How does this affect me?
This would mean you may need to set up a data storage mechanism that collects and stores the data within the EU. MoEngage recently set up a data center in Frankfurt, Germany which will help us and our customers be compliant with the upcoming General Data Protection Regulation (GDPR) regulations.
What is MoEngage’s take on GDPR?
At the onset, GDPR may look intimidating making it harder for marketers to access user information. However, it also provides marketers with an opportunity to reconnect with their audience and strengthen the brand-consumer relationship. Take the opportunity to inform users of the data you collect and how you use them, make them aware of their rights which can be reassuring and builds trust.
How does GDPR apply to MoEngage?
When it comes to using of our platform by MoEngage clients, those clients are the controllers and MoEngage is a processor—and that means that MoEngage will follow the instructions of its clients when it comes to the processing of personal data on their behalf. However, MoEngage is the controller when it comes to personal data that it collects from its own employees (well, the employees who are EU citizens) and from EU citizens who visit the MoEngage website or have their data collected in other ways through our marketing programs.

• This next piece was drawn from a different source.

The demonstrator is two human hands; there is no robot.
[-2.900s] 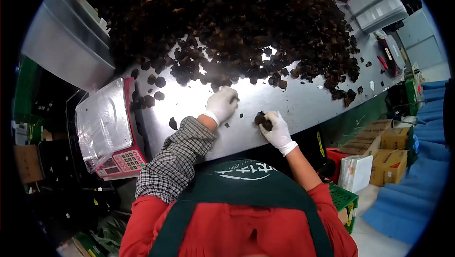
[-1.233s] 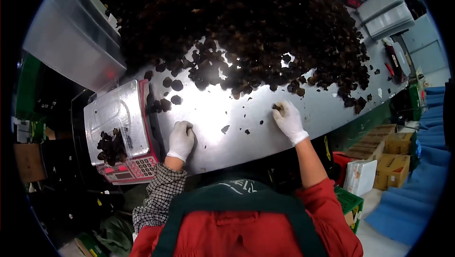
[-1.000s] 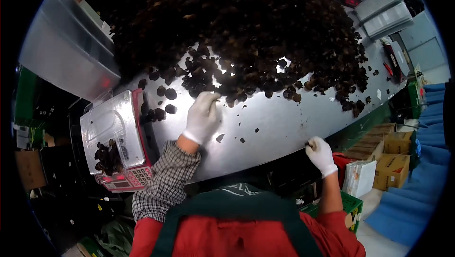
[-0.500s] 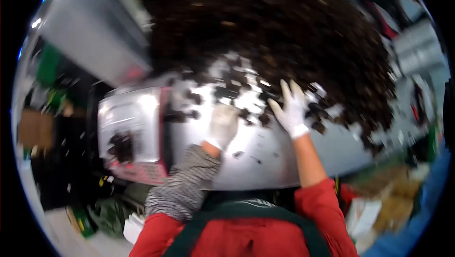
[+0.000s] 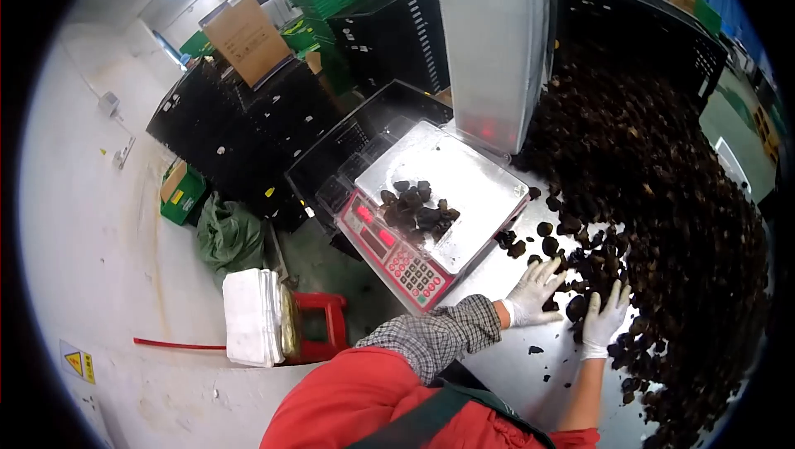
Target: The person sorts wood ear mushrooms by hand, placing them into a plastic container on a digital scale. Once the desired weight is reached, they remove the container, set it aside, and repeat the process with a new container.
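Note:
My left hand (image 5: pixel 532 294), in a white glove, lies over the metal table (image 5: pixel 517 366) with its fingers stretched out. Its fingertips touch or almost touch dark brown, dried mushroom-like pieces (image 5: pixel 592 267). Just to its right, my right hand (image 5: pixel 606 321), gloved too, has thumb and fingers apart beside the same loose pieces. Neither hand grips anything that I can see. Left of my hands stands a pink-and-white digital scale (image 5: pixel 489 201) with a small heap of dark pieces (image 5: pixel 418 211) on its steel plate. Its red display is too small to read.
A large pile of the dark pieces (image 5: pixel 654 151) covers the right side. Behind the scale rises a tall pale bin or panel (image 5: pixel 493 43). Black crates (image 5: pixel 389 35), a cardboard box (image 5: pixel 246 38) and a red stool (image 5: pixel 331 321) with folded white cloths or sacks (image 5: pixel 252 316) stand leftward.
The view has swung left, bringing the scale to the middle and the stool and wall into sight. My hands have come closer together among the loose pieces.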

MoEngage’s commitment to data security and privacy
At MoEngage, we believe in “security by design,” meaning that we have built security into the core of our product and have made it a key focus area since day one. MoEngage’s security by design committee meets on a regular basis to review, discuss and implement privacy principles in the design and development of the features, functionalities, and operations of the MoEngage. MoEngage’s security by design committee includes manager level employees from product, engineering and operations organizations together with MoEngages privacy and security teams.
How we enable our customers to be GDPR compliant?

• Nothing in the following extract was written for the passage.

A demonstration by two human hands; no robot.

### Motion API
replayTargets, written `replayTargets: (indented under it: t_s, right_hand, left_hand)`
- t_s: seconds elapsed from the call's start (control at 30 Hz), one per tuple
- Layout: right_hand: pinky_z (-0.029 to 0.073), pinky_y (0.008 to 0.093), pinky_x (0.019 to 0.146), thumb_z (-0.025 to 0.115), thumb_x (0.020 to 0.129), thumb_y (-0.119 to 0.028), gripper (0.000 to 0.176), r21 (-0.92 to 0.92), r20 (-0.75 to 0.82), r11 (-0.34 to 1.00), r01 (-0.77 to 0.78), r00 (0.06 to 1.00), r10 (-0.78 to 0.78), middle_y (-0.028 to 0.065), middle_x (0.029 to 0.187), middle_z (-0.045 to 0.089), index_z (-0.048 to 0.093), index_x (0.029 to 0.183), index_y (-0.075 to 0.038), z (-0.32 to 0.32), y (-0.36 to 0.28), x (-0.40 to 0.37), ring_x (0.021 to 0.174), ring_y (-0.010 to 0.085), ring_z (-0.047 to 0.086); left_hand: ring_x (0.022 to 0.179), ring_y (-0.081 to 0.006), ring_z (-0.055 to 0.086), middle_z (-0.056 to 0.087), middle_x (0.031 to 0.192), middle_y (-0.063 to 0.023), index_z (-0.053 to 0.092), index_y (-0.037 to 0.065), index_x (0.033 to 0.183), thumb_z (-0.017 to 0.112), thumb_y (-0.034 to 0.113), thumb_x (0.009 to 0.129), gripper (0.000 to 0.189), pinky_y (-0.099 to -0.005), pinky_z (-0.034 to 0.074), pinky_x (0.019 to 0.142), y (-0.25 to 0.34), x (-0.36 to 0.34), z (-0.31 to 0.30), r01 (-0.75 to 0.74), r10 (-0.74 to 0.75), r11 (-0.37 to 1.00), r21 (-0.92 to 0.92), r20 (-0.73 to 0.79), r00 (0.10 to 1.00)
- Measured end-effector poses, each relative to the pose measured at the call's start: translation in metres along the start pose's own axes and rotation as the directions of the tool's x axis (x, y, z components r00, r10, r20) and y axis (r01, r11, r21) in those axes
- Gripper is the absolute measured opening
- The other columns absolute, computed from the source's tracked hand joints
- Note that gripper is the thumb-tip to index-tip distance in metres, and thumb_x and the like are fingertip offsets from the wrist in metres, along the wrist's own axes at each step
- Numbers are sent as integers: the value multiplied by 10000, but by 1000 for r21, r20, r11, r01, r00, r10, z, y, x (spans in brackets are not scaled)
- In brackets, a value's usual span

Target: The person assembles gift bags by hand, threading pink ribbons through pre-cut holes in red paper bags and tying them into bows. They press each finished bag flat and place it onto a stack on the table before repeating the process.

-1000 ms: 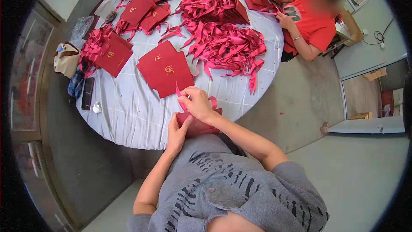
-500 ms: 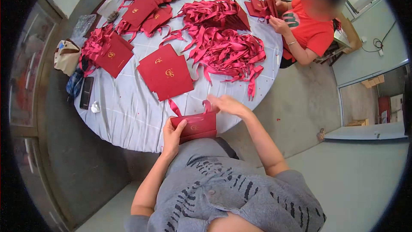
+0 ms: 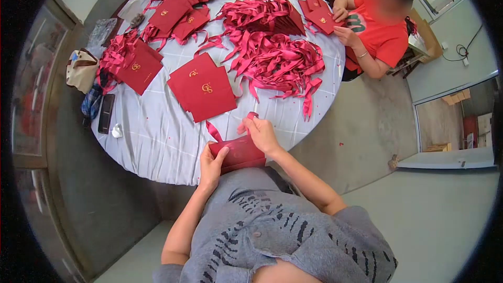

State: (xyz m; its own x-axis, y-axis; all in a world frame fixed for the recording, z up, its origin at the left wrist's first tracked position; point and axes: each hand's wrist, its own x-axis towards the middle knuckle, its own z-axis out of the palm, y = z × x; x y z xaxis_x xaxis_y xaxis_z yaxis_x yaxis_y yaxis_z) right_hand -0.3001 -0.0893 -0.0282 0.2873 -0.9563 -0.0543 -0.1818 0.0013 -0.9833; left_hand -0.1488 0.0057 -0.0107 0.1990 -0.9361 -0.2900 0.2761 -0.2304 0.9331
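Note:
My left hand (image 3: 211,166) grips the left end of a flat red paper gift bag (image 3: 241,157), thumb on top, at the table's near edge over my lap. Above the bag's right part is my right hand (image 3: 262,135), its fingers closed on a pink-red ribbon (image 3: 252,116) whose end sticks up past the fingertips. Another ribbon end (image 3: 213,131) comes out at the bag's upper left. Just beyond lies a small stack of flat red bags (image 3: 201,89) with gold logos, touched by neither hand.
The round table (image 3: 152,147) has a white cloth. Ribbon heaps (image 3: 277,65) and more red bags (image 3: 173,13) lie farther back. At left are a phone (image 3: 106,113), crumpled tissue (image 3: 117,131) and a cream pouch (image 3: 82,68). A person in red (image 3: 380,36) handles red bags at right.
My right hand has moved left and in over the bag, with the ribbon in its fingers. My left hand stays put. The other person's bags are lower, near the tabletop.

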Motion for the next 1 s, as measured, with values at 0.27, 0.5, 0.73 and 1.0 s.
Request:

As a data processor, MoEngage is focused on automating—as much as is technically feasible—the ability of its clients to comply with the rights of EU citizens. For instance, MoEngage has already updated its platform so that clients can respond to requests of individual data subjects. MoEngage already provides a way for the customers to export the user data. If required, clients can raise a support ticket to delete the customer data on demand.